The cuts could result in increased class sizes due to the elimination of staff; the elimination of programs both during the school day and extracurricular activities; the elimination of innovative curricular programs for all learners; the possibility to the return to half-day kindergarten; and more.
“This list is exhaustive, and I will tell you it has been an emotional drain for our district administrators to even have to consider these,” Dalton said.
It’s true that enrollment has declined, but while looking at 10 years of data, at one time class sizes were over 30 and the district was crunched for space.
There was no full-day kindergarten, so only the number of kindergarten classrooms were used across the district.
“We will continue to pursue all paths to restore school funding, but it’s important that our community begin to understand the implications of the loss of state aid, should it continue,” Dalton said.

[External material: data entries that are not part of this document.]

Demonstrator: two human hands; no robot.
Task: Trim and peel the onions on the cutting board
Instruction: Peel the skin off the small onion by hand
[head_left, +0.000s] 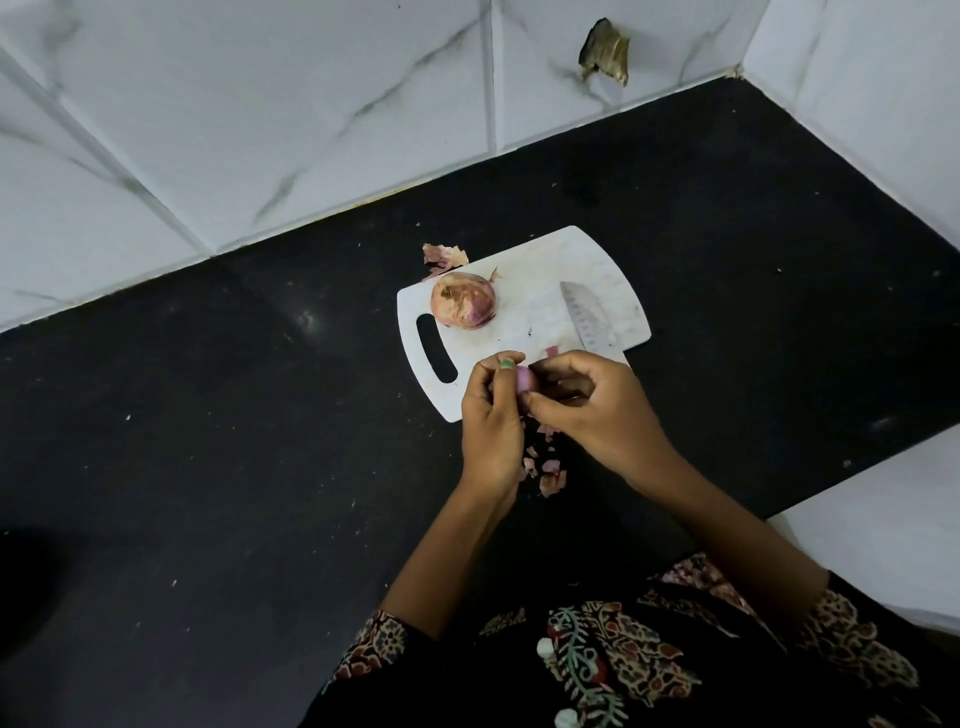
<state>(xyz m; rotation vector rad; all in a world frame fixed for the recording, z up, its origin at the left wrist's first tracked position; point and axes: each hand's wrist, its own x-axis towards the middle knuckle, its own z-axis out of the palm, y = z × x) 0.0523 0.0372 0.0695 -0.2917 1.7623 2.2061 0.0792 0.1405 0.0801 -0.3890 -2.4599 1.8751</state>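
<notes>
Head view shows both hands meeting over the near edge of the white cutting board (524, 312). Left hand (491, 415) curls its fingers round a small peeled onion (525, 380), mostly hidden between the palms; right hand (592, 402) pinches at that onion's side, fingertips together. A second onion (462, 300) sits unpeeled on the board near the handle slot. Knife (588, 318) lies on the board, its handle hidden behind the right hand. Peel scraps (545, 470) lie on the black counter (208, 415) below the wrists
</notes>
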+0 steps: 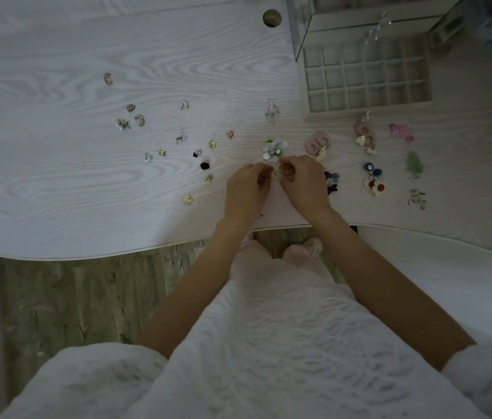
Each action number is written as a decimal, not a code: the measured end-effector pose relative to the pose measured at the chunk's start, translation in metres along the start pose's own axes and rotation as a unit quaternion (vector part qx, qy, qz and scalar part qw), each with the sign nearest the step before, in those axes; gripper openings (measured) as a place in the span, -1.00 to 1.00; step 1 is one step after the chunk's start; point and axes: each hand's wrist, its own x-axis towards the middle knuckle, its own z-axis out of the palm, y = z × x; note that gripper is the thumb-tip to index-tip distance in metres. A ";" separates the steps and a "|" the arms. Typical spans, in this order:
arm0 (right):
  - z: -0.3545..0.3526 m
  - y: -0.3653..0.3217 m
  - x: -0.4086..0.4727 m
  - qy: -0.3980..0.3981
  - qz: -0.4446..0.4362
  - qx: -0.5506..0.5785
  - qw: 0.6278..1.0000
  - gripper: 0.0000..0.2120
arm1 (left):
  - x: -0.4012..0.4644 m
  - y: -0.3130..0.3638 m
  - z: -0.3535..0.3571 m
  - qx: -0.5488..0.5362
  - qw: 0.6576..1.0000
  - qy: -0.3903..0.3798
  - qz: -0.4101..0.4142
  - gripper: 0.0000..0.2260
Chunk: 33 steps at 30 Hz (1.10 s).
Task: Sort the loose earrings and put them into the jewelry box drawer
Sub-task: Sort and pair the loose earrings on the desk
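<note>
White desk (57, 182): both hands, left (246, 189) & right (305, 184), pinch small pale earring (275, 175) btwn them.

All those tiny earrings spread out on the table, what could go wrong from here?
Both hands, left hand and right hand, pinch a small earring near the table edge; a slip could send it to the floor. The gold stud also lies close to that edge. The drawer compartments look small, so pairs could get mixed.
</note>
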 end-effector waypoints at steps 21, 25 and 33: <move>0.067 -0.094 0.039 -0.061 -0.197 -0.078 0.975 -0.84 | 0.036 -0.091 -0.093 0.090 0.995 0.043 0.015 -0.82; 0.061 -0.081 0.043 -0.044 -0.180 -0.058 0.981 -0.90 | 0.036 -0.093 -0.094 0.075 0.996 0.052 0.016 -0.89; 0.055 -0.069 0.048 -0.048 -0.160 -0.048 0.985 -0.93 | 0.021 -0.105 -0.116 0.074 0.988 0.133 -0.028 -0.90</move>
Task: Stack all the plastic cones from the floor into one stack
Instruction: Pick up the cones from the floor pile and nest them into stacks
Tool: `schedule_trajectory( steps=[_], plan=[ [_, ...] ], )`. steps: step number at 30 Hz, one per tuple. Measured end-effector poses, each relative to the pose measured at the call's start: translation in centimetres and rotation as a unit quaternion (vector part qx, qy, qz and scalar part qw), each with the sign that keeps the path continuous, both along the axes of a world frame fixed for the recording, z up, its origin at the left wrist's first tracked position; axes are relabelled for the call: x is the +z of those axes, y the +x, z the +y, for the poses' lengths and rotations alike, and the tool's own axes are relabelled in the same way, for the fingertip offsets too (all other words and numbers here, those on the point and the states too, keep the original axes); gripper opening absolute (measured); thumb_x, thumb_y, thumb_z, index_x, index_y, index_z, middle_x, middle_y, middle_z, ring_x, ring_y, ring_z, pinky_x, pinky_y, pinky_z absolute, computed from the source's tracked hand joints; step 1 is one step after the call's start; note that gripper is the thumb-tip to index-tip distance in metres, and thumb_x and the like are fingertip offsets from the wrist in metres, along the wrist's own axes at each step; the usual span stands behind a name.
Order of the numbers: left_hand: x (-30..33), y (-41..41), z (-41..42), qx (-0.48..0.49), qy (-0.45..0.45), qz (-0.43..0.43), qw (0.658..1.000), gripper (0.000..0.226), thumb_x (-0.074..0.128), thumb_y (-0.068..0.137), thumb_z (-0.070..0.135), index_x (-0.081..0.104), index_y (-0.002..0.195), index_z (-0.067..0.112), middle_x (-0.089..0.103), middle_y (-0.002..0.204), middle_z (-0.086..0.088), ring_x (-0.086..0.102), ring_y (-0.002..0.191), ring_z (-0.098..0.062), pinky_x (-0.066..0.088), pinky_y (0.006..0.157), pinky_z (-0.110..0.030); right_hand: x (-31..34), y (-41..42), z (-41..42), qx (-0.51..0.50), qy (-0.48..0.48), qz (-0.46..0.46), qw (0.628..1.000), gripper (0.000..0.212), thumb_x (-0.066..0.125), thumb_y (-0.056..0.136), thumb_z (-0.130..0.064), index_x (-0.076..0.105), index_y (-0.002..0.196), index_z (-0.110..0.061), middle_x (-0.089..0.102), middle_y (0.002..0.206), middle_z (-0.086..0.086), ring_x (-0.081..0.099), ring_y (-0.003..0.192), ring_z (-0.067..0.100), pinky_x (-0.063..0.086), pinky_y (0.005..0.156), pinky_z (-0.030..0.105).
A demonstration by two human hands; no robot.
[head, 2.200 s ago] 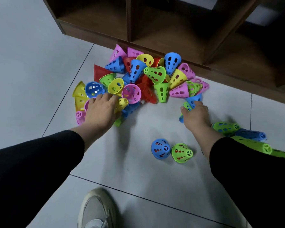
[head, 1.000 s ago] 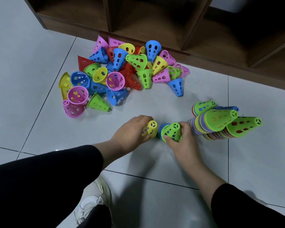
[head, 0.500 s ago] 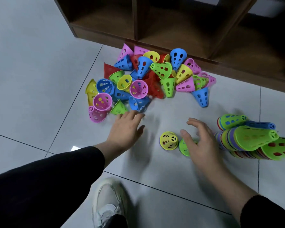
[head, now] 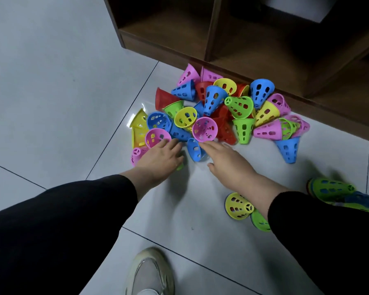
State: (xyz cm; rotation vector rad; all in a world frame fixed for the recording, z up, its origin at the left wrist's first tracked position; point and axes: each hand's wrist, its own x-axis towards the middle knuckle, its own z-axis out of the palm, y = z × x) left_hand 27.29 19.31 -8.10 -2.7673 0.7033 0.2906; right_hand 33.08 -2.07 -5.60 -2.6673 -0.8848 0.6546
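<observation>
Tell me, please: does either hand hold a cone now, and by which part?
Neither plainly holds one. The left hand lies, fingers extended, over a green plastic cone; whether it grips it is hidden. The right hand reaches open beside a blue perforated plastic cone.

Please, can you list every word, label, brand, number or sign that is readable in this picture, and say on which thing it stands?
None: no readable text shows in the head view.
Perforated plastic cones in the pile: holes only, no lettering.
Dark wooden shelf unit: plain.
Pale sneaker: no brand can be made out.
Grey floor tiles: unmarked.
</observation>
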Motion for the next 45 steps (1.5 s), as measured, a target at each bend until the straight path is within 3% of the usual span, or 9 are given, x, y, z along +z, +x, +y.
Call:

In other news, long-time administrator Dennis Filippone said he would be retiring on February 1, 2019 after 40 years and five months of service.
Dalton thanked Filippone for his leadership and said he would be greatly missed. Filippone was the acting superintendent of schools when Dalton took over this year.
“Dennis is someone I feel I have known for many years. He’s someone who’s so easy to relate to because of his genuine warmth and concern for others,” Dalton said.
“He has been and continues to be a true advocate for each student in this district. I personally congratulate him on his distinguished career,” he said. “He’s touched the lives of many. Dennis, I wish you all the best. He’s been a great support to me in this transition.”
Filippone said he has spent 53 of his 63 years in the school system since he was also a student here.
“The good thing is, I got into the business to work with kids, and I’ll still be able to do that,” he said. “Everything that I have I owe to the district and the community. Thank you all for everything – it really has been awesome working with you. I do appreciate it.”
He said he’s not finished yet and would be at the next two Board of Education meetings.